Eu égard à ces conditions, il semblerait qu’en déterminant des critères spécifiques aux mesures de dérogations  et  en  prévoyant  des  régimes  fiscaux  différenciés  à  l’échelle  intra  et  intergroupes,  le système fiscal marocain s’expose explicitement à des risques d’atteinte à la concurrence.

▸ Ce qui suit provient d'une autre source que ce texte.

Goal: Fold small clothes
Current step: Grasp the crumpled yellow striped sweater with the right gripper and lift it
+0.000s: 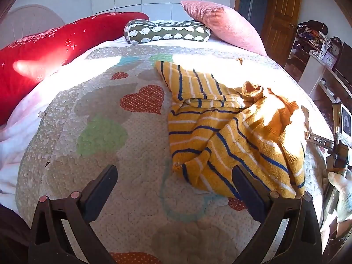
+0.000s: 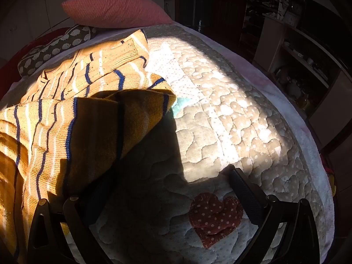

Les  situations  suivantes  montrent  que  certaines  dérogations  fiscales  permettent  de  modifier  le  calcul économique de l’entrepreneur et, par là même, de changer sa position concurrentielle sur le marché :

1. la limitation du champ des bénéficiaires des exonérations totales ou partielles de la Taxe sur la  Valeur  Ajoutée  (TVA)  à  l’importation,  aux  entreprises  procédant  un  investissement  d’au  moins 100 MDH désavantage d’autres entreprises exerçant dans le même marché pertinent, mais dont les capacités d’investissement sont relativement étroites en raison de difficultés souvent conjoncturelle;

2. bien  que  le  système  fiscal  marocain  ait  institué,  dans  le  cadre  des  dispositions  de  la  Loi  de  Finances 2020, des modalités de convergence vers des taux d’imposition uniques pour l’impôt sur les sociétés, les critères de détermination des nouveaux barèmes progressifs soulèvent encore des risques d’atteinte à la concurrence, dans la mesure où ils reposent fondamentalement  sur  le  chiffre  d’affaires  lié  à  l’activité.  Ceci  remet  en  cause  la  neutralité  concurrentielle des dérogations, notamment sur des marchés où des entreprises à « activités multiples » sont en concurrence avec des entreprises en « mono activité » ;

3. les  TPE  et  PME  représentent  la  catégorie  d’entreprises  jouissant  le  moins  des  dépenses  fiscales, tout en étant les structures les plus fragiles du tissu productif. A ce propos, aucune référence n’en est faite au niveau du Code Général des Impôts (CGI) ou le Code des Douanes et Impôts Indirects (CDII) qui constituent les référentiels des normes fiscales à partir desquels les  dérogations  sont  établies.  Il  en  résulte  que  les  mesures  qui  leur  sont  destinées  sont  dispersées entre les différentes dispositions appliquées à la nature des activités économiques ou la destination des produits ;

4. le  régime  de  la  zone  franche  d’exportation,  tel  qu’institué  par  la  loi  n°19.94  procure  à  ses  bénéficiaires de multiples incitations, dont le cumul leur octroie des avantages concurrentiels risquent  d’être  illégitimes  sur  les  marchés  nationaux.  En  effet,  l’éligibilité  à  ce  statut  ne  se  limite pas seulement aux entreprises établies à l’étranger, mais aussi aux personnes morales ayant  leur  siège  social  au  Maroc  et  les  personnes  physiques  de  nationalité  marocaine  résidentes au Maroc. Aussi, ces entreprises sont-elles autorisées à écouler une partie de leur production sur le marché local, dans la limite de 30% du chiffre d’affaires à l’export pour les demi-produits  et  les  biens  d’équipement  et  sans  limitation  de  seuil  lorsqu’il  s’agit  de  biens  d’équipement, matériels et outillages ainsi que leurs parties et pièces détachées destinés à la réalisation de projets conventionnés avec l’Etat.